For Small Firm, Dashboards Meet Big Analytics Needs

At a small market research firm, dashboard software that can work in real time and with flat files is proving highly useful.

For small companies with demanding data analysis needs, it can be challenging to find powerful tools that don’t require many IT specialists to set up and maintain them. Analytic InSight, a small market research firm in Maine that specializes in evaluating government programs as they are implemented, needed software to allow detailed visual drill-downs into reams of state-supplied data, all done by users with little or no training in data analysis.

Analytic InSight works with both private and public agencies, building measurement tools and helping clients understand the social and cultural contexts of state and federal programs and participants. Users tend to be social service workers who know the sorts of insights they want from the data but lack technical backgrounds.

The need for a tool that can handle sophisticated analysis but is easy for business users is increasingly common in the world of business intelligence, as companies realize the business value hidden in vast amounts of collected data. At Analytic InSight, president Amy Flowers was familiar with big analytic software packages such as SAS and SPSS but needed software that could produce user dashboards and visual displays for clients.

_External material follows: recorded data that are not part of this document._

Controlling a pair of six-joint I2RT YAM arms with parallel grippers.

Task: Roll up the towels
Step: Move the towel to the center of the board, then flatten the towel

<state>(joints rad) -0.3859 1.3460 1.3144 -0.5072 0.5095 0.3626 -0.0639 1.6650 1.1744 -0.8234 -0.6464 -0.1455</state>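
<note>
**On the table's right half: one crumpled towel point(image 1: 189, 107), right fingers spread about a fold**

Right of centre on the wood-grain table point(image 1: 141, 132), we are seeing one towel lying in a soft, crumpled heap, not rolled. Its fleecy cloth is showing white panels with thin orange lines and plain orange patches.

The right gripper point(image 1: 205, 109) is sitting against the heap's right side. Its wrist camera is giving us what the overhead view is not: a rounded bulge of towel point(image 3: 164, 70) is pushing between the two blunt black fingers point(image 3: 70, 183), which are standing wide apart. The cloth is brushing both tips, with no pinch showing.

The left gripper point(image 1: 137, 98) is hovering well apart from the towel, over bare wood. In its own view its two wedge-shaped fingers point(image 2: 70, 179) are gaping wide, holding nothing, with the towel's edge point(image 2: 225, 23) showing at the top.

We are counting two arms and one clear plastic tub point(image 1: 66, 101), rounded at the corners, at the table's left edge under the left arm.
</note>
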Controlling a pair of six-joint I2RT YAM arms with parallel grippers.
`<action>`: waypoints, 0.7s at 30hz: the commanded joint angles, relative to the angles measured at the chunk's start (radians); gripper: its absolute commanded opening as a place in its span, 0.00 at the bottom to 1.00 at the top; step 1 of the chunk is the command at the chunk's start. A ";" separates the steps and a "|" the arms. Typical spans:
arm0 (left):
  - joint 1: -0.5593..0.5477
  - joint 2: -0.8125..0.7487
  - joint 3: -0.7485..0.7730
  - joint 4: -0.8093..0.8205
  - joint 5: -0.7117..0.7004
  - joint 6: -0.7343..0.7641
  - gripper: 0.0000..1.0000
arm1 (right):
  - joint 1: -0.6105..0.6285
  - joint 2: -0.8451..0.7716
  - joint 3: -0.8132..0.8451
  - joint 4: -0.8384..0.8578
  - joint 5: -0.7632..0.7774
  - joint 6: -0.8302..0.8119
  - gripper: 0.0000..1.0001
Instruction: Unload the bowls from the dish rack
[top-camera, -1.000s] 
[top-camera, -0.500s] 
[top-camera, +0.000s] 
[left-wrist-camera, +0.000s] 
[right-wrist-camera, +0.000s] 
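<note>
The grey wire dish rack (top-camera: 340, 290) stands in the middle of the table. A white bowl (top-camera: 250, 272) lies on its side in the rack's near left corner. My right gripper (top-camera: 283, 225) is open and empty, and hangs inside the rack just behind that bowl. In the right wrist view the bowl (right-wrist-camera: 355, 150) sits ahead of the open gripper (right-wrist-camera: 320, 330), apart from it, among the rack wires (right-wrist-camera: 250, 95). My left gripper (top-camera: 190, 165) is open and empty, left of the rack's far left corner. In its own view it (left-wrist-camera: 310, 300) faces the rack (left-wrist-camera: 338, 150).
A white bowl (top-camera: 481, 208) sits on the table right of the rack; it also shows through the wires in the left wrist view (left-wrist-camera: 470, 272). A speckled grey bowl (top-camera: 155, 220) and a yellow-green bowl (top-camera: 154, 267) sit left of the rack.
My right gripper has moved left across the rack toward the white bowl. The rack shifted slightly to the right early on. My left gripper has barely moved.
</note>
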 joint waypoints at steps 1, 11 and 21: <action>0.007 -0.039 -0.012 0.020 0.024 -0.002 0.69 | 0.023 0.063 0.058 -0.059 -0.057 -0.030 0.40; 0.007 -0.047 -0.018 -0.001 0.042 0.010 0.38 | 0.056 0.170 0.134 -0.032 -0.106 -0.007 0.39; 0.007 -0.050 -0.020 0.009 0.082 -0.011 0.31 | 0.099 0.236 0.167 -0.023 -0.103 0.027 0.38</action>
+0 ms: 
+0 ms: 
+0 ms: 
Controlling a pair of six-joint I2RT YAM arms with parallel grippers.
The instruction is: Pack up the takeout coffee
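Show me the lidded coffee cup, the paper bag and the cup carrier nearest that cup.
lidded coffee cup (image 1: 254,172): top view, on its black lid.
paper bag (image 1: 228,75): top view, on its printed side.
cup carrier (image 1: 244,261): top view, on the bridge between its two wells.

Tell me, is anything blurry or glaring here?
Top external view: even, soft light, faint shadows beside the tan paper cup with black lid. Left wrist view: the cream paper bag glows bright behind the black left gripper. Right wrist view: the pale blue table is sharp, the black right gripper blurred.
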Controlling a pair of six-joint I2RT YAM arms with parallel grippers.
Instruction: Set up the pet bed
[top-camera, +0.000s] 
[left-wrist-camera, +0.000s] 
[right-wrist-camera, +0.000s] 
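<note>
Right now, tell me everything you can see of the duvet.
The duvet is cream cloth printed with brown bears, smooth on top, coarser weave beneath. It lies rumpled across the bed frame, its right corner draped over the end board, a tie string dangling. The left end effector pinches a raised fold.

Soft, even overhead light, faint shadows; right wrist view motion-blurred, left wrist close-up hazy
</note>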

With a Ph.D. in sociology, Flowers has done plenty of quantitative analysis and had a strong sense of what sort of software solution she wanted -- but didn’t know where to find it. Analytic InSight turned to Visual Mining, a company whose NetCharts Performance Dashboards software targets two groups: application developers who need to build graphical Web-based applications for data visualization, and the business users who need that data in a usable, easily digestible format. NetCharts for Business Users provides interactive dashboards for analytics by less-technical users. NetCharts for Developers offers tools for developments and deployment of data visualization solutions that can be integrated with backend applications and data sources.

For Flowers, the Visual Mining software for non-technical users, NetCharts for Business Users, proved to be right for her firm’s clients. Without help from IT staff, the tool lets an ordinary business user try out a variety of visual interpretations of data. The dashboards Flowers’ company creates uses NetCharts to display high-level data and includes drop-down menus that allow the user to delve further into the data.

Another potential stumbling block at Analytic InSight was data structure. Social science data tends to reside in large flat files rather than the relational databases common in business. When Flowers started looking at dashboard providers, the products she considered tended to assume relational data. The resulting dashboards looked good, but Flowers’ backend data simply didn’t resemble the vendors’ sources.

Visual Mining fit the bill because it handles flat files easily. NetCharts can connect with a range of back-end data sources, including Oracle, IBM, SQL, and Sybase, as well as Microsoft Access and Excel. Because it uses an ODBC connector, dashboard data can be refreshed live.

On a recent project, Flowers needed to analyze data on a range of agencies implementing the same program -- including providing an overview of the various agencies and how they were using the program. She wanted to give staff at the various agencies different ways of viewing the provided data. For example, a user might want to compare at the program’s implementation in rural versus urban settings, then sort by age and disability, then compare ethnicity or gender -- or virtually any other combination of “what ifs” from the social science data supplied.

Such relatively complex comparisons needed to be easy for users -- generally program directors at social service agencies -- to understand and perform. For the project, “we [were looking] at a huge number of variables, say 200,” Flowers said. With the traditional method of printed reports, she pointed out, users might be given paper reports a foot thick in order to include that much information. Instead, Flowers wanted “a really easy, user-friendly way of presenting the data and allowing them to follow their own a train of thought … very much as I would as an analyst using SPSS or SAS.”

With no training except a conference call walk-through, users now take advantage of the Visual Mining dashboards her company has created, Flowers said. “It has given them a considerable amount of power.” Another plus: Users can export charts from NetCharts into Excel or another product and use them in their own reporting and presentations.

Visual Mining is especially useful in providing what it calls “comparative analytics” -- data comparisons that are common in business, such as comparing performance between two quarters. Flowers’ dashboards offer users such comparative analytics – for example, allowing them to compare how one facility did compared to all other facilities, then add a specific type of client to the comparison, then target one social problem, and specify a time frame.

In the future, Flowers envisions moving beyond providing social science data to agency program directors, and making the sort of data she works with easily available to the public via a Web interface. Users searching for a nursing home in a specific area would be able to create visual comparisons based on their own criteria -- homes nearby that accept pets and are highly rated by other consumers, for example.